**Task requirements:** Your task is to repeat exactly the lines below between the line holding "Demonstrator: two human" and the line holding "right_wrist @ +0", inclusive, and only those.

**Exercise data:**
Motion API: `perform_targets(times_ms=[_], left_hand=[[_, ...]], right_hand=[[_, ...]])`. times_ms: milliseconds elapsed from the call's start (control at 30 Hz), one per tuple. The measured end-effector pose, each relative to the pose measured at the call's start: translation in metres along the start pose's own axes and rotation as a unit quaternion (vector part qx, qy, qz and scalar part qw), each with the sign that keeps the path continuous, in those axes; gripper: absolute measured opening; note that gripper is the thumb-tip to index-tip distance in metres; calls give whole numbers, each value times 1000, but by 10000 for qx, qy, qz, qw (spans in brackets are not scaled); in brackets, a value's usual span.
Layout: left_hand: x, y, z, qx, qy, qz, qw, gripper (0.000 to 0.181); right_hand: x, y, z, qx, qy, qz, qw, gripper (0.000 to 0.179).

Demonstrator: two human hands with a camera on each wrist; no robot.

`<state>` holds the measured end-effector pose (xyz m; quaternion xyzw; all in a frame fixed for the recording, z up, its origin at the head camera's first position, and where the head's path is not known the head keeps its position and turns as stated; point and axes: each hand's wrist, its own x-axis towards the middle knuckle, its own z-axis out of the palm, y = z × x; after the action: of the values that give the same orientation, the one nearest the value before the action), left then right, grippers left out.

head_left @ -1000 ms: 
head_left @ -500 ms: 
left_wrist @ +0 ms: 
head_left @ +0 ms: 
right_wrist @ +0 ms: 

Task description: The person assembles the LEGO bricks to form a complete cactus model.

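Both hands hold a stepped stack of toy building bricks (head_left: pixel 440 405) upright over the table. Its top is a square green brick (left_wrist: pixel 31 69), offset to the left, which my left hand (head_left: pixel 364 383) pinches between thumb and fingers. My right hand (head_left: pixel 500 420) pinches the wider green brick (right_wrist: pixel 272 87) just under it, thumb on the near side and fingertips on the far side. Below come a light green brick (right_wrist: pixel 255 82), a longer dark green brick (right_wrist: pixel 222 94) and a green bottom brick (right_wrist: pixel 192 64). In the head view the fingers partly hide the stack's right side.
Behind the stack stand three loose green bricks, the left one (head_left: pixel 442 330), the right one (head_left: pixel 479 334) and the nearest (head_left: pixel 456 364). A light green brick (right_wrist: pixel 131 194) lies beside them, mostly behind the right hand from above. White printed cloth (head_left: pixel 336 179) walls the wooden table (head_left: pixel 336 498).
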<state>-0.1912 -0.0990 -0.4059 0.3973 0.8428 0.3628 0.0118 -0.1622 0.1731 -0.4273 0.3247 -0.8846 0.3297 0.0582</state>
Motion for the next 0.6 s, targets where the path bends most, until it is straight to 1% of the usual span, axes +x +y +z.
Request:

**Answer section:**
Demonstrator: two human hands with a camera on each wrist; no robot.

`<state>` holds the measured end-effector pose (xyz m; quaternion xyzw; all in a frame fixed for the recording, z up, its origin at the head camera's first position, and where the head's path is not known the head keeps its position and turns as stated; point and axes: each hand's wrist, its own x-axis towards the middle knuckle, its own z-axis out of the palm, y = z × x; after the action: of the values that give the same orientation, the one nearest the value before the action), left then right, grippers left out.

head_left @ -1000 ms: 
head_left @ -500 ms: 
left_wrist @ +0 ms: 
head_left @ +0 ms: 
right_wrist @ +0 ms: 

Work on this exercise is finished.